British video game magazine, 2005–2013

360 Gamer was a UK-based video games magazine dedicated to the Xbox 360 console, established on 27 October 2005 by Uncooked Media (which previously published its sister PlayStation 3 magazine, Play Gamer, as well as the other titles FSM and Neo). This magazine is no longer published, and issue 145 dated 2013 was the final edition.

==Format==
The 132-page magazine was the first Xbox 360 to be periodically published every three weeks, as opposed to the traditional monthly schedule preferred by its rivals (in 2009, 360 followed suit and changed to a three-weekly format).

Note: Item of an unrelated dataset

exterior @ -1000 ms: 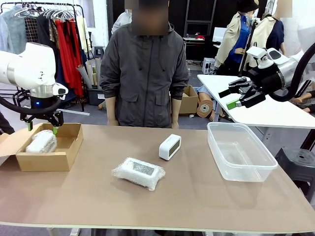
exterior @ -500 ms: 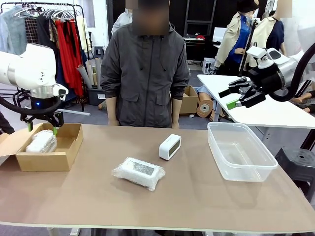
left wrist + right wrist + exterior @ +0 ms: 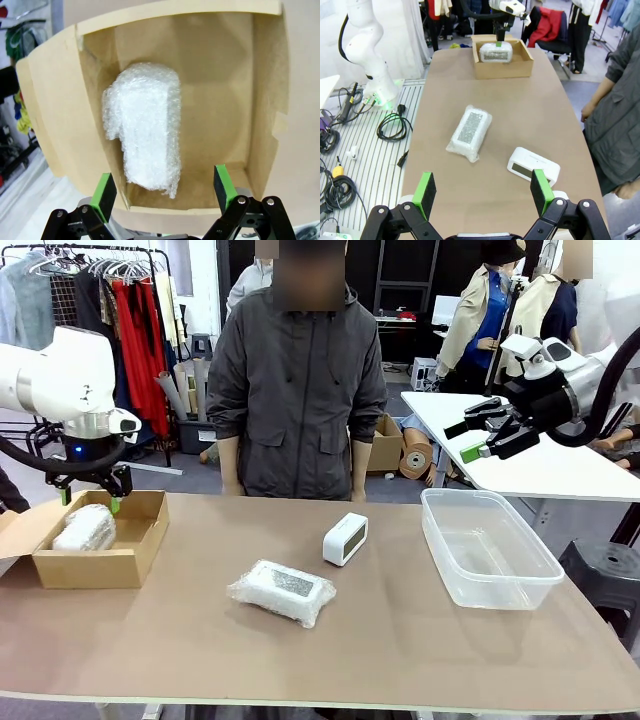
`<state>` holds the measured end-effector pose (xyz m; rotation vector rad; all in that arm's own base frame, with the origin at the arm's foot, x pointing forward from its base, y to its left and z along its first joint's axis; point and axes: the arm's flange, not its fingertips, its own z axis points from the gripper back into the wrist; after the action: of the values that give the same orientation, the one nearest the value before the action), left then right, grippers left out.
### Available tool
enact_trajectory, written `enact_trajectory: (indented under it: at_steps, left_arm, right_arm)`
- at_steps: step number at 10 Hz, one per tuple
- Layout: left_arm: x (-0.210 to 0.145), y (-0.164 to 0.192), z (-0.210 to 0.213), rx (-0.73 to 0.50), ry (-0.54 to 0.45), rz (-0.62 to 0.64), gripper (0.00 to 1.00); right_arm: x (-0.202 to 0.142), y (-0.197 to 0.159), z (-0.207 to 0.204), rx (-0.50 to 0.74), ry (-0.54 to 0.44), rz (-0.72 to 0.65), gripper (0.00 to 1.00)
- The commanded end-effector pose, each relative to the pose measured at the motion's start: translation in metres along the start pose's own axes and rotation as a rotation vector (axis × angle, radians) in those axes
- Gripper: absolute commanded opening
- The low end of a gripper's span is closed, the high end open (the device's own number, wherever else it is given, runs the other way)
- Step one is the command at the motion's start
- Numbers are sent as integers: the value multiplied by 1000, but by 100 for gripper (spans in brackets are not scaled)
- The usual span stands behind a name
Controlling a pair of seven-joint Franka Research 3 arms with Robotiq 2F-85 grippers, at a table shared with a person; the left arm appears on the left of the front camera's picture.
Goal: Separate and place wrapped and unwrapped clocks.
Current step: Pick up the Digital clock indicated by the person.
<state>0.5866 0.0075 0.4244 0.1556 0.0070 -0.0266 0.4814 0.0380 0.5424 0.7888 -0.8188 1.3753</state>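
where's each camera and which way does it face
Front: between the arms, facing the person; left end effector over the cardboard box, right end effector raised.
Left wrist: down into the box at the rounder wrapped clock; own open pads.
Right wrist: along the table: flat wrapped clock, bare clock; own open pads.
Shared: all show the box.

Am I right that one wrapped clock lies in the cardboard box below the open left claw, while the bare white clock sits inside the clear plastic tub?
Not quite. The bare white clock stands on the table beside the clear plastic tub, not inside it, as the front view shows. The rest holds: one wrapped clock lies in the cardboard box below the open left claw.
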Motion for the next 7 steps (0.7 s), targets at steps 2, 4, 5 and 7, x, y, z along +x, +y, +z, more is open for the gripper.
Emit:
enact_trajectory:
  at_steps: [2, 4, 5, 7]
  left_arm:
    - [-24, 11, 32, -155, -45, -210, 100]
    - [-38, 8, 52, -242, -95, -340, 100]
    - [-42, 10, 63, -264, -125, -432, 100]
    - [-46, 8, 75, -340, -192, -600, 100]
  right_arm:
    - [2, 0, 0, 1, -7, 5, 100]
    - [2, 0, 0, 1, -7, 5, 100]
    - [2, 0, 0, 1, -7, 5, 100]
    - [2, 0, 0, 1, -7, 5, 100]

Since its launch, the magazine eschewed the “mags in bags” trend, popularised by rival publishers Future Publishing and Imagine Publishing (wherein a magazine is packaged in a sealed bag along with a cheaply produced DVD and/or tips book), focusing instead on fierce editorial as its USP. This allowed the magazine to retail at a much lower price point than its competitors (currently £3.99, having raised from £2.99 in July 2012).

==Staff==
Launched and edited for the first two years by Stu Taylor, the current 360 Gamer staff are veterans of British videogames journalism, including editors James Artaius (former news editor of XBM and founding editor of FSM) and Ian Collen (formerly of Play Gamer and XBM), and staff writer Will Johnston (former news editor of Play and contributor to Play Gamer).

==Website==
360 Gamer re-launched its official website in August 2011, offering its readers a variety of ways to purchase the magazine alongside editorial content not found in the magazine.

The site also featured content not usually found in the magazine. This included breaking news coverage, full transcriptions of interviews, competitions, community features and reviews of Xbox Live Arcade games and downloadable content.